__What you have to do__.
What follows is a set of records; copy all of it exactly.

[Data records]
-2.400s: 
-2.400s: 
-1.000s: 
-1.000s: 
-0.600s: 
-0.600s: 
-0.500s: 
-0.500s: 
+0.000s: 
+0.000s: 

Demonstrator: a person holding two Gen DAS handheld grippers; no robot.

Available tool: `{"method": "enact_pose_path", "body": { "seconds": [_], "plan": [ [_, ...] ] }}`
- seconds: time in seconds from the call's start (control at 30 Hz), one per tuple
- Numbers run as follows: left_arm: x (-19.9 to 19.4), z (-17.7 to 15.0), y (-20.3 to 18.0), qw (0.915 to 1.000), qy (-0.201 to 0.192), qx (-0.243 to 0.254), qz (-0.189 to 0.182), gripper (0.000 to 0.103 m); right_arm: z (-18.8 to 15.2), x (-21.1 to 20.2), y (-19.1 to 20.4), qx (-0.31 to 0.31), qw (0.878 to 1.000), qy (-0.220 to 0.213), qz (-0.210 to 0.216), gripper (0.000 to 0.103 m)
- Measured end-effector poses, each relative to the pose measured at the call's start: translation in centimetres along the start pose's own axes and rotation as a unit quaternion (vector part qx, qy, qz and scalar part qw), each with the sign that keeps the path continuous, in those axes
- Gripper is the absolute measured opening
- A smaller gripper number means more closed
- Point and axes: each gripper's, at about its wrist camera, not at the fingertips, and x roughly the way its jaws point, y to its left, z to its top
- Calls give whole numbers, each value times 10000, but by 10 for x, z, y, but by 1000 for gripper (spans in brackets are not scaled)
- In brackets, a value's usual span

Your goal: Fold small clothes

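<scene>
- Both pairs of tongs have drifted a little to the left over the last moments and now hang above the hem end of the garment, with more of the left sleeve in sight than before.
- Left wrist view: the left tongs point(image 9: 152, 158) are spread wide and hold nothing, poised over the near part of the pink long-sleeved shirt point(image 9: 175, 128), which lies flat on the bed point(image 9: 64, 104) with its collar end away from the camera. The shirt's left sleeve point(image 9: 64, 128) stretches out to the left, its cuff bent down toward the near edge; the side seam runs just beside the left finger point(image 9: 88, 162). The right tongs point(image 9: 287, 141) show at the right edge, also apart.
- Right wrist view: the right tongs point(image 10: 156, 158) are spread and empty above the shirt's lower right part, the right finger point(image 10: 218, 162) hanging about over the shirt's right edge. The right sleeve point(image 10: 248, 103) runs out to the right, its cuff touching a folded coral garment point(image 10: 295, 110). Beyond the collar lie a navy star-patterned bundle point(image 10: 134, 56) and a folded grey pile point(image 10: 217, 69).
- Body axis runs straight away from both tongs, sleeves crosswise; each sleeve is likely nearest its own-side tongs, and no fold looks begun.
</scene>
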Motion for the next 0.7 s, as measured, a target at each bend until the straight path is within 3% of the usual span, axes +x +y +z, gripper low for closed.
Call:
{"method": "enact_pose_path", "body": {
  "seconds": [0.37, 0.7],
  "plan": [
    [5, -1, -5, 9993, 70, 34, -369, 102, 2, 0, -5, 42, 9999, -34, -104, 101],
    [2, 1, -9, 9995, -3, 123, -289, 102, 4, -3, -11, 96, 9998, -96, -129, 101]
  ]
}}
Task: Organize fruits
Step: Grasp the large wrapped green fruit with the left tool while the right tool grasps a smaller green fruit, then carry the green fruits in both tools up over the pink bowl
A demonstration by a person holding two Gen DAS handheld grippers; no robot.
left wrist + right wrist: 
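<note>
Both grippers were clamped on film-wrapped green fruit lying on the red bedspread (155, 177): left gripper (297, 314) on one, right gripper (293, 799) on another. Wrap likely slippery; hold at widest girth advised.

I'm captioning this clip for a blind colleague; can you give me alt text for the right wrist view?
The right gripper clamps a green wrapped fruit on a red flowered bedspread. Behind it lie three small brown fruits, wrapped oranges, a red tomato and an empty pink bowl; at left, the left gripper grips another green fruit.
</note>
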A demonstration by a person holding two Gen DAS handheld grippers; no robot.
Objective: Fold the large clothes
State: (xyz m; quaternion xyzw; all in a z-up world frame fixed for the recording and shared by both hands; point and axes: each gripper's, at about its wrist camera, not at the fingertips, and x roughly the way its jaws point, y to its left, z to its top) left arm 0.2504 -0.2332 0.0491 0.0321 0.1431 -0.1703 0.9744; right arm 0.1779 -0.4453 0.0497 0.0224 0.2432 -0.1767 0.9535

__Expected answer__.
-2.400s: 
-2.400s: 
-1.000s: 
-1.000s: 
-0.600s: 
-0.600s: 
-0.500s: 
-0.500s: 
+0.000s: 
+0.000s: 

Demonstrator: a person holding two Gen DAS handheld grippers; no robot.

Available tool: `{"method": "enact_pose_path", "body": { "seconds": [_], "plan": [ [_, ...] ] }}`
- seconds: time in seconds from the call's start (control at 30 Hz), one per tuple
- Numbers run as follows: left_arm: x (-19.9 to 19.4), z (-17.7 to 15.0), y (-20.3 to 18.0), qw (0.915 to 1.000), qy (-0.201 to 0.192), qx (-0.243 to 0.254), qz (-0.189 to 0.182), gripper (0.000 to 0.103 m); right_arm: z (-18.8 to 15.2), x (-21.1 to 20.2), y (-19.1 to 20.4), qx (-0.31 to 0.31), qw (0.878 to 1.000), qy (-0.220 to 0.213), qz (-0.210 to 0.216), gripper (0.000 to 0.103 m)
- Measured end-effector poses, each relative to the pose measured at the call's start: translation in centimetres along the start pose's own axes and rotation as a unit quaternion (vector part qx, qy, qz and scalar part qw), each with the sign that keeps the path continuous, in those axes
- Gripper is the absolute measured opening
- A smaller gripper number means more closed
- Point and axes: each gripper's, at about its wrist camera, not at the fingertips, and x roughly the way its jaws point, y to its left, z to its top
- Calls give whole numbers, each value times 10000, but by 10 for x, z, y, but by 1000 for gripper (spans in brackets are not scaled)
- In brackets, a value's usual span

Your goal: Fold small clothes

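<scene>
- Both pairs of tongs have drifted a little to the left over the last moments and now hang above the hem end of the garment, with more of the left sleeve in sight than before.
- Left wrist view: the left tongs point(image 9: 152, 158) are spread wide and hold nothing, poised over the near part of the pink long-sleeved shirt point(image 9: 175, 128), which lies flat on the bed point(image 9: 64, 104) with its collar end away from the camera. The shirt's left sleeve point(image 9: 64, 128) stretches out to the left, its cuff bent down toward the near edge; the side seam runs just beside the left finger point(image 9: 88, 162). The right tongs point(image 9: 287, 141) show at the right edge, also apart.
- Right wrist view: the right tongs point(image 10: 156, 158) are spread and empty above the shirt's lower right part, the right finger point(image 10: 218, 162) hanging about over the shirt's right edge. The right sleeve point(image 10: 248, 103) runs out to the right, its cuff touching a folded coral garment point(image 10: 295, 110). Beyond the collar lie a navy star-patterned bundle point(image 10: 134, 56) and a folded grey pile point(image 10: 217, 69).
- Body axis runs straight away from both tongs, sleeves crosswise; each sleeve is likely nearest its own-side tongs, and no fold looks begun.
</scene>
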Motion for the next 0.7 s, as measured, a target at each bend until the straight path is within 3% of the usual span, axes +x +y +z, gripper low for closed.
Call:
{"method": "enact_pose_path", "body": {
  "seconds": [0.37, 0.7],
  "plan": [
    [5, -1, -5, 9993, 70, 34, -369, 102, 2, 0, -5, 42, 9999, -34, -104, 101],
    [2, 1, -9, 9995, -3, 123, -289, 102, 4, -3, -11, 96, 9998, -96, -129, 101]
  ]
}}
Task: Organize fruits
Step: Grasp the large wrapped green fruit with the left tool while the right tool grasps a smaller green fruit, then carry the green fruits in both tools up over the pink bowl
A demonstration by a person holding two Gen DAS handheld grippers; no robot.
left wrist + right wrist: 
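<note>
Both grippers were clamped on film-wrapped green fruit lying on the red bedspread (155, 177): left gripper (297, 314) on one, right gripper (293, 799) on another. Wrap likely slippery; hold at widest girth advised.

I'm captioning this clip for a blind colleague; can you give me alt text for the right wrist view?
The right gripper clamps a green wrapped fruit on a red flowered bedspread. Behind it lie three small brown fruits, wrapped oranges, a red tomato and an empty pink bowl; at left, the left gripper grips another green fruit.
</note>
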A demonstration by a person holding two Gen DAS handheld grippers; no robot.
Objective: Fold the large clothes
State: (xyz m; quaternion xyzw; all in a z-up world frame fixed for the recording and shared by both hands; point and axes: each gripper's, at about its wrist camera, not at the fingertips, and x roughly the way its jaws point, y to its left, z to its top) left arm 0.2504 -0.2332 0.0491 0.0321 0.1431 -0.1703 0.9744; right arm 0.1779 -0.4453 0.0497 0.0224 0.2432 -0.1767 0.9535

Nothing else belongs to this exercise.